Dutch coffee shops, long considered as synonymous with the Netherlands as tulips or attacking football, face a new challenge from today when a ban on smoking tobacco in restaurants and cafes comes into effect.
The owners claim the law, which will allow customers to light up potent tobacco-free pure cannabis joints but ban milder spliffs in which tobacco is mixed with cannabis, threatens to put hundreds of them out of business.
Wilhelm, who has run his cafe since 1985, said the law was in danger of "tearing the heart out" of Amsterdam's social life. "The focus of the De Tweede Kamer has always been social contact," he added. "They'll destroy that with what I see as a ridiculous law."
“It’s a bit like saying to someone you can go into a cafe and you can buy a beer, but you can’t drink it there - you’ll have to stick to whisky, rum and vodka,” said Paul Wilhelm, owner of De Tweede Kamer, a popular Amsterdam coffee shop.

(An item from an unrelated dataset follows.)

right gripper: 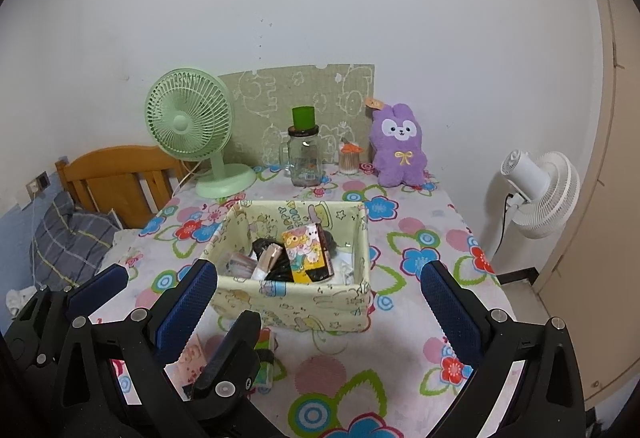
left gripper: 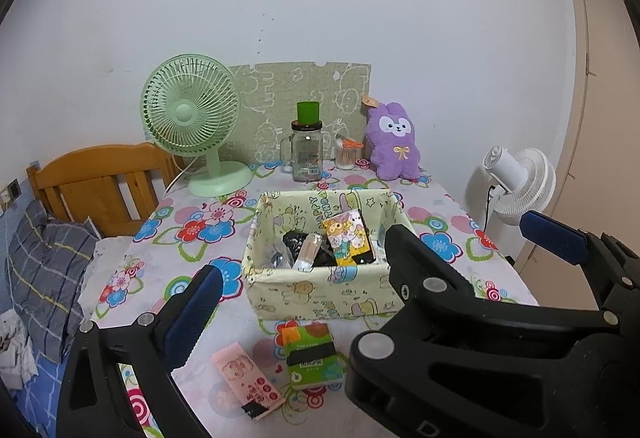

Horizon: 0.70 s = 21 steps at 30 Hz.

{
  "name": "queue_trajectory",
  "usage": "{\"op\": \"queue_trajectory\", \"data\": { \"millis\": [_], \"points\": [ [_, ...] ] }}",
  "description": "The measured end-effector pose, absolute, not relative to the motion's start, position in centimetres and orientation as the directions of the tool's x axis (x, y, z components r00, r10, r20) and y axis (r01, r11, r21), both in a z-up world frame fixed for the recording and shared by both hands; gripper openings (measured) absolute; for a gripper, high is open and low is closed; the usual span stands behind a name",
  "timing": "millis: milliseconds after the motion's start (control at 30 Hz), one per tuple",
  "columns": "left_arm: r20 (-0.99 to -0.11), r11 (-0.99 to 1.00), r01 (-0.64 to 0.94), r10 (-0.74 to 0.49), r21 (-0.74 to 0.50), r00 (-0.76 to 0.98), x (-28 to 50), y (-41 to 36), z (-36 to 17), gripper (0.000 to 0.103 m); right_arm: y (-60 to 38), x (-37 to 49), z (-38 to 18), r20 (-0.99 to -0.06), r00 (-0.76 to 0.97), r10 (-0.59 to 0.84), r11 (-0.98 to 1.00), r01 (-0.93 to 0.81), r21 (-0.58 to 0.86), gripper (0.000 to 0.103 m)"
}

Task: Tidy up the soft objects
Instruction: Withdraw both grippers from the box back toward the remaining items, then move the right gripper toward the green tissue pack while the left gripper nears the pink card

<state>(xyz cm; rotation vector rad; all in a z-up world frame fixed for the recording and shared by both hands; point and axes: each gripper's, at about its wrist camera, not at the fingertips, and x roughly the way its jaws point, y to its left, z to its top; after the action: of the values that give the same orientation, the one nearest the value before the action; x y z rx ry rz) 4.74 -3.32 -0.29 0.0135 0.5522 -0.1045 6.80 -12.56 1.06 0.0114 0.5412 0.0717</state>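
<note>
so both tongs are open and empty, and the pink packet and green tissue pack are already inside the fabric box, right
Not quite. The left wrist view shows the pink packet and green tissue pack lying on the tablecloth in front of the fabric box, not inside it. Left tongs and right tongs are open and empty.

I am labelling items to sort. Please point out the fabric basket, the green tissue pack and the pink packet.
fabric basket (left gripper: pixel 320 294), left wrist view, on its front wall.
green tissue pack (left gripper: pixel 312 354), left wrist view, on its top face.
pink packet (left gripper: pixel 244 378), left wrist view, on its middle.
</note>
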Motion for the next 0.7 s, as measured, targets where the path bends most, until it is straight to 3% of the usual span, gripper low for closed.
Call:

As most patrons prefer milder joints in which cannabis is mixed with tobacco, and only 18% favour much stronger, pure cannabis spliffs, the fear is that the days of the coffee shops could be numbered. The catering industry said 1,600 coffee shops across the country were up for sale because their owners were convinced their businesses were doomed.
Mark Jacobsen, chairman of the BCD, a nationwide association of coffee shop owners, said proper implementation of the law would require inspectors to check each cannabis joint for tobacco content.
"It's absurd. In other countries they look to see whether you have marijuana in your cigarette, here they'll look to see if you've got cigarette in your marijuana."
The Dutch health minister, Ab Klink, said he hoped the law would help to rid the country of cannabis-induced idleness.
"Consumers who spend the whole day hanging out in coffee shops will have to find other things to do," he said.